## [Instructions for the task]
List each line of the data that holds the word "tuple".

## [Source material]
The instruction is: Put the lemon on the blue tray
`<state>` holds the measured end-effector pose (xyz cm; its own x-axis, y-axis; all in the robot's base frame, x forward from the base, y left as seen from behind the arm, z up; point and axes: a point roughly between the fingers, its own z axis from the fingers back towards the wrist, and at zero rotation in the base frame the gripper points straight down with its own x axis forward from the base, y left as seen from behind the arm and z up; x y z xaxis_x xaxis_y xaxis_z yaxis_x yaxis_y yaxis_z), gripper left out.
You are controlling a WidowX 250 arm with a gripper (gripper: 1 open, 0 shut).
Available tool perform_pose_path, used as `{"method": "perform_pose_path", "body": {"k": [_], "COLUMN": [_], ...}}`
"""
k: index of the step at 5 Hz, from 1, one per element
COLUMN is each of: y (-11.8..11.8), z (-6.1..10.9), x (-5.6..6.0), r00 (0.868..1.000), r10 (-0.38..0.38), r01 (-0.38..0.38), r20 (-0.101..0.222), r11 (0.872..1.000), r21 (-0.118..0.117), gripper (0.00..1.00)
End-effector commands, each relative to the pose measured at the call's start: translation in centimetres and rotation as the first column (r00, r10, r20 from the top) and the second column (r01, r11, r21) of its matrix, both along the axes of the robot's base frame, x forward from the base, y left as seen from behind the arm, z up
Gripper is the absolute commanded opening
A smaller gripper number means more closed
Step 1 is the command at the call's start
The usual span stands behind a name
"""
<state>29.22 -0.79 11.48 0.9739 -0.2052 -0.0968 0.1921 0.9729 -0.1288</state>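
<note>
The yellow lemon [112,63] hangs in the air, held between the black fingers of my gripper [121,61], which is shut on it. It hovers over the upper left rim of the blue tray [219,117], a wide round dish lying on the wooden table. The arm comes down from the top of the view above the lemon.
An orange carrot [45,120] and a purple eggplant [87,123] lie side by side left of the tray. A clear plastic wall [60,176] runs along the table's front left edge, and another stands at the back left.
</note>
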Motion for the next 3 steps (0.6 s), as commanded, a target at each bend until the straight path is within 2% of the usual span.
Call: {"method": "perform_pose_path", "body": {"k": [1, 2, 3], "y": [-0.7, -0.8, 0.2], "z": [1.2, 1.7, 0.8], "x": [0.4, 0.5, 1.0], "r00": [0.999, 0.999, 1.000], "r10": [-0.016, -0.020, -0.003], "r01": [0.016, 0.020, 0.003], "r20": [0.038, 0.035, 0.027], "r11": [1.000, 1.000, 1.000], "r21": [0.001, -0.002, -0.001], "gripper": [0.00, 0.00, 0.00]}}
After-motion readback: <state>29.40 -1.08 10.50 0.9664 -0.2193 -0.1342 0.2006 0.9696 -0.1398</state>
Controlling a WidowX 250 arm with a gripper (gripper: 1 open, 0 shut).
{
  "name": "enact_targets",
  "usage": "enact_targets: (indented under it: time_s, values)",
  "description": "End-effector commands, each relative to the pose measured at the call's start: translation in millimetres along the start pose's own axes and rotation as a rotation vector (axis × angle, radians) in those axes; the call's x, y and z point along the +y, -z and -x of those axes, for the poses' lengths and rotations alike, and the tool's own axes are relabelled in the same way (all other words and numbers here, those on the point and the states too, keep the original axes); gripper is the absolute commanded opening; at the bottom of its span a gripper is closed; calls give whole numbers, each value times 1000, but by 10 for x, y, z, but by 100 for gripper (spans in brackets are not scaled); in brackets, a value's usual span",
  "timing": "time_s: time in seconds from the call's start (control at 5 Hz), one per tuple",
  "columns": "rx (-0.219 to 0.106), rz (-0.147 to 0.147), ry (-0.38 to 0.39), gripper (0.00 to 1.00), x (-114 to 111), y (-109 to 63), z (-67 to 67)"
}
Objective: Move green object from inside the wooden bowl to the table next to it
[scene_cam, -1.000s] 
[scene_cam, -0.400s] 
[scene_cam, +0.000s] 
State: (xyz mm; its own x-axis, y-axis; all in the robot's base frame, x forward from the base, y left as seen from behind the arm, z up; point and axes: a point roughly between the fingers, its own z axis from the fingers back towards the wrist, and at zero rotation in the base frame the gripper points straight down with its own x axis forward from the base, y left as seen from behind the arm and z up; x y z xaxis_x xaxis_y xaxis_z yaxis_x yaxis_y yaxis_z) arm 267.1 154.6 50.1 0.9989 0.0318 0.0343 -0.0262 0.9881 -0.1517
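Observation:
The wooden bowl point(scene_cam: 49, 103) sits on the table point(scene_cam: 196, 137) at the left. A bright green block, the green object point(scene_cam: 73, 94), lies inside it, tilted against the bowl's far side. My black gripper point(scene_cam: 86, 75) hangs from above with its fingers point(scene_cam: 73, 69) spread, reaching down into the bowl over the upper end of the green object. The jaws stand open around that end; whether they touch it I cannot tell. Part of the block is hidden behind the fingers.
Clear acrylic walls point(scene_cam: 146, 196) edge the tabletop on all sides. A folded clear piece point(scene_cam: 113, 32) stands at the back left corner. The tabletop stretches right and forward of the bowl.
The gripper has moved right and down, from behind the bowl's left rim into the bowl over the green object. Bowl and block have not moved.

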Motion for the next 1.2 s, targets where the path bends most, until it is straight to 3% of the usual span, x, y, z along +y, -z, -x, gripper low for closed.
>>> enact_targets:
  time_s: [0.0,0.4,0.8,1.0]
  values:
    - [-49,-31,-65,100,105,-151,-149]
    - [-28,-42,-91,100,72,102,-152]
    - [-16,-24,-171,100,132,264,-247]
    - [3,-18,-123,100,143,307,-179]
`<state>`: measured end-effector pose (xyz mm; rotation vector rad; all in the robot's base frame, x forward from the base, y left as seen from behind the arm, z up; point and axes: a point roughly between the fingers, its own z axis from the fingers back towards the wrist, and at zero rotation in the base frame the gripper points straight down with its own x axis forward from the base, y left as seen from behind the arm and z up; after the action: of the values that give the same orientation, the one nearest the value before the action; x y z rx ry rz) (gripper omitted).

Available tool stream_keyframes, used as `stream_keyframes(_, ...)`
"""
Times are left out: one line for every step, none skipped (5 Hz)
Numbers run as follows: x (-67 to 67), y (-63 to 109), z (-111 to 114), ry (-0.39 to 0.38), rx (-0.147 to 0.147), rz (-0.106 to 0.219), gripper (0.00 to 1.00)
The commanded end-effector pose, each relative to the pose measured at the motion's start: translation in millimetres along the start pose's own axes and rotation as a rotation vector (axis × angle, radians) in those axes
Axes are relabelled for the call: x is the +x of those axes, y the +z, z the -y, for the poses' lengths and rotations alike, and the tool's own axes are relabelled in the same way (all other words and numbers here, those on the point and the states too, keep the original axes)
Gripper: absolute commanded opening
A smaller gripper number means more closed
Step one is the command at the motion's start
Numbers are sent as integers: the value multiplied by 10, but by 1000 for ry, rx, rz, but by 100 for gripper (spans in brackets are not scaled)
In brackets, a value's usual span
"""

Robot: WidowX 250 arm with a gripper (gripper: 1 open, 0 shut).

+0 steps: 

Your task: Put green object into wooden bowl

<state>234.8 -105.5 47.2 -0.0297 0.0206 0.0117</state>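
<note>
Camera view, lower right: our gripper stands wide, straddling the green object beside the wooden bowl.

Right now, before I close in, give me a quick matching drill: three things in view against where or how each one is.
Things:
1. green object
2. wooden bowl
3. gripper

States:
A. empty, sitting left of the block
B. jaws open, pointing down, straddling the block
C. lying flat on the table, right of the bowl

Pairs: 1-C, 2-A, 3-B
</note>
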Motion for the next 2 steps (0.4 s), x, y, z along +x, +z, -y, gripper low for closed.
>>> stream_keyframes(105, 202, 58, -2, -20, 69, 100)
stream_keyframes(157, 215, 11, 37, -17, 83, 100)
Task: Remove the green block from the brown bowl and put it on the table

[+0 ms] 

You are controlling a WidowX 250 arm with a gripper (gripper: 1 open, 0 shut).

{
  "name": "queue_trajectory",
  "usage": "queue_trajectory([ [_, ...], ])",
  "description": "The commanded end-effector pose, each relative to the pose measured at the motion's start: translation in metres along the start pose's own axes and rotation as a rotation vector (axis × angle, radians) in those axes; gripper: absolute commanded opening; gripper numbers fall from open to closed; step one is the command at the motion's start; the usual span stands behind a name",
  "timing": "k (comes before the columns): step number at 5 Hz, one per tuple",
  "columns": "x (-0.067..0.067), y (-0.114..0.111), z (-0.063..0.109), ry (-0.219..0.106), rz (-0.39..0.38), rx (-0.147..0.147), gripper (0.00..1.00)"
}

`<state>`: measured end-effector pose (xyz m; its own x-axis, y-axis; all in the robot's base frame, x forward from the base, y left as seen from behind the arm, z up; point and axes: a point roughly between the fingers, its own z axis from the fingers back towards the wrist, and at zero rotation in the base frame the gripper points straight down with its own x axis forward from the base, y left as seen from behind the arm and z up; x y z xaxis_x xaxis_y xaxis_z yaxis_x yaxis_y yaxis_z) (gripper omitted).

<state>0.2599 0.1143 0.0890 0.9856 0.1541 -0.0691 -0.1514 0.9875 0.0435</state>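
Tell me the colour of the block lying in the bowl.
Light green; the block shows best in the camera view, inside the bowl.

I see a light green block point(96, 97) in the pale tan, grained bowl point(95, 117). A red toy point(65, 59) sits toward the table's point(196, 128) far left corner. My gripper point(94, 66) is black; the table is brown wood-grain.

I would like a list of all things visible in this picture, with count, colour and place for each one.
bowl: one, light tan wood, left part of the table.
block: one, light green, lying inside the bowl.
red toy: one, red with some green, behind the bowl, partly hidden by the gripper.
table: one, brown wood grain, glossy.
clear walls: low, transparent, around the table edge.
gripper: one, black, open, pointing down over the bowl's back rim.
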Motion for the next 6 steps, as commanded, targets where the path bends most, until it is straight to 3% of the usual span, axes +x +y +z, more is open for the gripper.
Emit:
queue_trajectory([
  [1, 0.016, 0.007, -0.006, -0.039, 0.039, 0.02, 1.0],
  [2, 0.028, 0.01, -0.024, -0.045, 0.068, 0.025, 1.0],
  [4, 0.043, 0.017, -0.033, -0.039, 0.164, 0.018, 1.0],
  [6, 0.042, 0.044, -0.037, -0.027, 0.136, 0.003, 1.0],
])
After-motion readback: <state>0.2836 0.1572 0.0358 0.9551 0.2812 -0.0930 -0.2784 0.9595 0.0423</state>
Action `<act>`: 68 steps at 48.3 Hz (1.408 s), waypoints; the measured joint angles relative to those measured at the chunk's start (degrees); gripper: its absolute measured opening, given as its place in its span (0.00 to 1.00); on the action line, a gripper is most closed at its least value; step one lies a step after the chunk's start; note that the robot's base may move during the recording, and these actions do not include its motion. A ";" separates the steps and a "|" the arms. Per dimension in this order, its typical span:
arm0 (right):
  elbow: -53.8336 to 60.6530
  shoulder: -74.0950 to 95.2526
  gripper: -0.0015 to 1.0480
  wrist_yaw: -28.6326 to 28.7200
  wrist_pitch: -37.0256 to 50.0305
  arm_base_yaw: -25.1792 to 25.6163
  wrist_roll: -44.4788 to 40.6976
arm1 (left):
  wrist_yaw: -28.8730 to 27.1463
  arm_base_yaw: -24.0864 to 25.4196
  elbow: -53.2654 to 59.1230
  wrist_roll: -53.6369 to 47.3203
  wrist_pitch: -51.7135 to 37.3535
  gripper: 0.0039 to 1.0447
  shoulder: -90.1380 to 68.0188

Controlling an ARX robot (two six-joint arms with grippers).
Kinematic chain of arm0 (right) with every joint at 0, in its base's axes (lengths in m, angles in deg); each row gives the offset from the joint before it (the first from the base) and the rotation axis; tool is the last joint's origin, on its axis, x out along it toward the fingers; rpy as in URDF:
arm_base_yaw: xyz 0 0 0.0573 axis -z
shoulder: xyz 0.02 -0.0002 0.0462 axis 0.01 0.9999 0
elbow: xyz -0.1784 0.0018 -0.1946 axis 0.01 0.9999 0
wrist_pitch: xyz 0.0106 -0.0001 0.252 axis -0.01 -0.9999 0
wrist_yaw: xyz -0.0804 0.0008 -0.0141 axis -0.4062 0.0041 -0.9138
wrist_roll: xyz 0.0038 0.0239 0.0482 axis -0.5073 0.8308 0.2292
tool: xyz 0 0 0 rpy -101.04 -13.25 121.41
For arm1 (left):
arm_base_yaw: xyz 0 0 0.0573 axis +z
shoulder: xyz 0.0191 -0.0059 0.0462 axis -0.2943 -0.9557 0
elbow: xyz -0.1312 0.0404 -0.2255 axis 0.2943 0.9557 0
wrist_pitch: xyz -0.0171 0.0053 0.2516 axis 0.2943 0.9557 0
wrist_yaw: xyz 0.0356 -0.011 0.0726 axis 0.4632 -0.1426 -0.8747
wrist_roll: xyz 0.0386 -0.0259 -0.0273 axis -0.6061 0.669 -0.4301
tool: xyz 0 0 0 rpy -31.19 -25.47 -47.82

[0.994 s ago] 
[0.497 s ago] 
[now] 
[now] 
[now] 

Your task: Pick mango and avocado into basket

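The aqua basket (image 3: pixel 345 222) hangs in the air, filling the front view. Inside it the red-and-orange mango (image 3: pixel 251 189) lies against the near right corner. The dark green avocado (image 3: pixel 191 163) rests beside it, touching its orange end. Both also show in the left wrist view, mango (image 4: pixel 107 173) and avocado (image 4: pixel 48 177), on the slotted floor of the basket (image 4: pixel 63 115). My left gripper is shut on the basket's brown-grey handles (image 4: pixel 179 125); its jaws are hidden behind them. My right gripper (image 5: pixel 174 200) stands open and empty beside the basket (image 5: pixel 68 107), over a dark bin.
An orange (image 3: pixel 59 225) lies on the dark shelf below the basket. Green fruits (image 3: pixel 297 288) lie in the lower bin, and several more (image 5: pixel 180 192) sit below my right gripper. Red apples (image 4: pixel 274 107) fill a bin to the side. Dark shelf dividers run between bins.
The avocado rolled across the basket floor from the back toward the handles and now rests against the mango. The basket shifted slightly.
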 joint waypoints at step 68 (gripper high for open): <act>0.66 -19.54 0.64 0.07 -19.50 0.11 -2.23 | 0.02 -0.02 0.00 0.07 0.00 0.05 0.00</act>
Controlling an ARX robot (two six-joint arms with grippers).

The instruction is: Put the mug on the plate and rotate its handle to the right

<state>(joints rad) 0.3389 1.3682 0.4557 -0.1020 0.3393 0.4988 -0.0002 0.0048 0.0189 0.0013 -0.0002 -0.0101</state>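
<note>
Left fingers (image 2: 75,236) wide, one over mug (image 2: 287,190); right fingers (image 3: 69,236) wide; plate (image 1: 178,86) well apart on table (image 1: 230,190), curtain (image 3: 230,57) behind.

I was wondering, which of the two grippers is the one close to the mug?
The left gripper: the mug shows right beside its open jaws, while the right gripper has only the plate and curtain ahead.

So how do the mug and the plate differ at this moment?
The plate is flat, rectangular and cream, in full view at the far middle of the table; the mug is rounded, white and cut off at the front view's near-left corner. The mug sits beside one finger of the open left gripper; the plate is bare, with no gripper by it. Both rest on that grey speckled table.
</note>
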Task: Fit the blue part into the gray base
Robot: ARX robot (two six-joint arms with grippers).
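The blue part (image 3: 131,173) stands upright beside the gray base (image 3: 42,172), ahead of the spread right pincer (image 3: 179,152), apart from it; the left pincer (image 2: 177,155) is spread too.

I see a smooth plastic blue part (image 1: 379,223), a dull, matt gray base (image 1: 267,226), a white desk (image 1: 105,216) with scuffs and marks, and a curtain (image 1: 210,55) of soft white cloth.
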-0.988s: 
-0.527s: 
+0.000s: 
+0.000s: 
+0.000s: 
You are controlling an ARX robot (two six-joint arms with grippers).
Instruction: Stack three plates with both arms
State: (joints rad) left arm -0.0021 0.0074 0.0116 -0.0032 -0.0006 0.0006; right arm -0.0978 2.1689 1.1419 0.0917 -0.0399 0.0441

## [Response]
  "timing": "time_s: time in seconds from the call's start (control at 5 Hz), one per tuple",
  "timing": "k (comes before the columns): step number at 5 Hz, one per tuple",

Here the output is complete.